Yesterday evening, in the inn where they had spent the night, her father had come to bid her good-night and found her crying. Homesickness, the knowledge that an ocean lay between her and her birthplace, had suddenly descended on her. Stephen had comforted her as best he could, but he had gone away looking worried. She had made a great effort that morning to appear cheerful. Now, out on this open moor, her spirits had genuinely risen. Something in her answered to this place. Something in her was saying, Don’t be afraid. This is home. You have made the right choice.
Her father had done his best to prepare her. He had told her and her brothers as much as he could about Europe, its peoples and its history. He had even taught them to read and write, using charcoal and pieces of pale deerskin leather in lieu of paper. But her brothers had never taken to it, and although Philippa had wanted to learn, she had not had sufficient practice. In the Hillmans’ house, when offered the chance to read a book of verse, she had realized just how slow she was.

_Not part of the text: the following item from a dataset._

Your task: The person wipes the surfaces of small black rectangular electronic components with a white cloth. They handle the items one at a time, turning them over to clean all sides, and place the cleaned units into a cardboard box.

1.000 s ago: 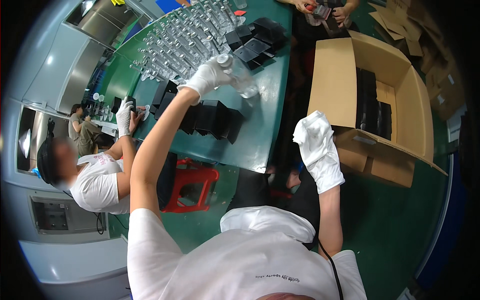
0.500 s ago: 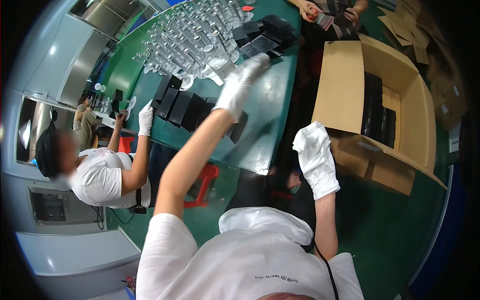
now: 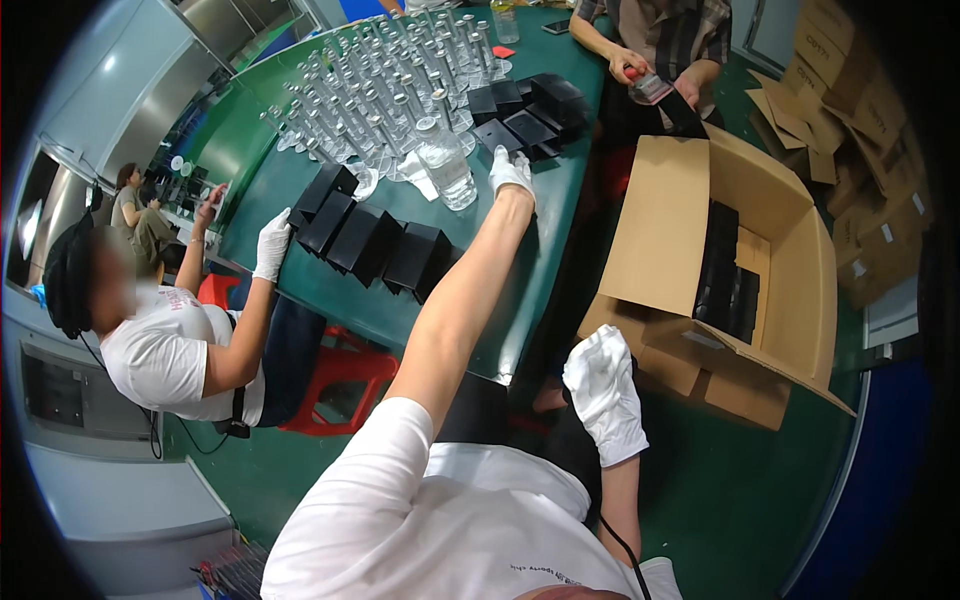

Thomasina had told her that Clicket was remote and that countrywomen often couldn’t read or write, but Bartholomew had said—jovially, yet not as a joke—that hers was a good family and she would be expected to have some learning. She would have to study hard, and she wasn’t used to that.
She would have to master horse riding, too. The near future looked alarmingly full of new skills to be learned. But the sense of homecoming remained. Something deep within her recognized this place.
CHAPTER THIRTY-FIVE
Hellspawn
1585
Jane Allerbrook was in the parlour, adding up accounts. She rarely used the study, though Tobias did. She liked the parlour because it was in the tower, above the high-ceilinged chapel, and had such glorious views. She often sat there, even though it sometimes brought back memories, not all of them happy.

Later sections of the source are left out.